Illustration de couverture Miles Hyman

ISBN 978-2-84219-432-1

DIFFUSION SEUIL

5,95 €

www.editionsbaleine.fr

CRITIQUES :

Jean-Marc Ligny, La Ballade des perdus

On peut avoir 40 ans et ne pas se sentir dans la peau d’un vieux croulant. Quand la fille de son psy meurt de peur dans son appartement, Gabriel est bien obligé, sur l’injonction de Cheryl qui a la voisine de la morte comme stagiaire dans son salon de coiffure, d’enquêter et de s’immerger dans le monde gothique. Le tout est d’approcher le chanteur du groupe Baphomet, qui revendique son appartenance à l’Ordo Templi Orientis, une secte qui a vu son envol au début du XXe siècle sous l’égide d’Aleister Crowley, un gourou étrange qui aurait assassinée un de ses coreligionnaires. Quand la raison ne trouve pas de réponse, force est de constater qu’il faut alors chercher du côté de l’irrationnel. Le psy de Gabriel est un maître en hypnotisme, Gabriel va donc s’efforcer de convaincre le chanteur du groupe de participer à une séance d’hypnose afin de voir s’il n’est pas schizophrène. Pendant ce temps, une autre victime est à mettre au crédit de celui que Le Poulpe soupçonne d’être un tueur en série.
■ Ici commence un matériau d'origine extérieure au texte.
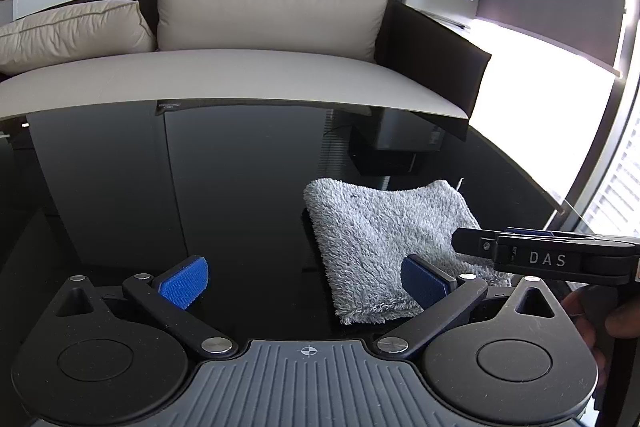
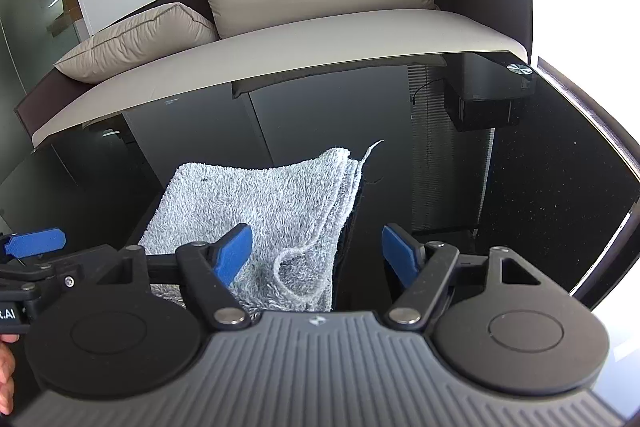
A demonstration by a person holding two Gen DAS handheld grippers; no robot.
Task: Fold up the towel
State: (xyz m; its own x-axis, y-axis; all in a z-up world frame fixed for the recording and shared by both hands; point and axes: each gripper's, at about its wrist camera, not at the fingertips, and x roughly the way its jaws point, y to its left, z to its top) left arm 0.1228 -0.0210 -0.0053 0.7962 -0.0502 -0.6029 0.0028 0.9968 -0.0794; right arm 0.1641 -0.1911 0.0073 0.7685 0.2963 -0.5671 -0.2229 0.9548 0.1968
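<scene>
The fluffy grey terry towel (image 2: 264, 211) lies folded in layers on the glossy black glass table (image 1: 160, 187), at one o'clock from the left claw (image 1: 304, 287). Both claws stand open and empty, the right claw (image 2: 316, 255) over its near edge. Folding looks essentially finished.

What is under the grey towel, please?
The towel lies folded on the black glass table. Only the table shows around it. Stacked layers show at its right edge; whether anything lies between them or underneath is hidden.
</scene>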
Jean-Marc Ligny a suivi scrupuleusement la description de la collection. Le Poulpe a une aventure avec une charmante urgentiste, boit de la bière et traîne à la Sainte-Scolasse. Il est jaloux de Cheryl qui accueille une jolie étudiante pour quelques jours dans son appartement et voit ressurgir le fantôme de son plus célèbre ennemi des RG. Maintenant, Gabriel Lecouvreur enquête dans un domaine - le surnaturel - auquel on n’était pas habitué. Le roman, plutôt bien ficelé, conserve cependant ce petit goût amer que les puristes de la raison, comme moi, décèlent assez vite et qui ne les quitte plus. Avec La Ballade des perdus, Jean-Marc Ligny a au moins le mérite d’avoir écrit une intéressante curiosité.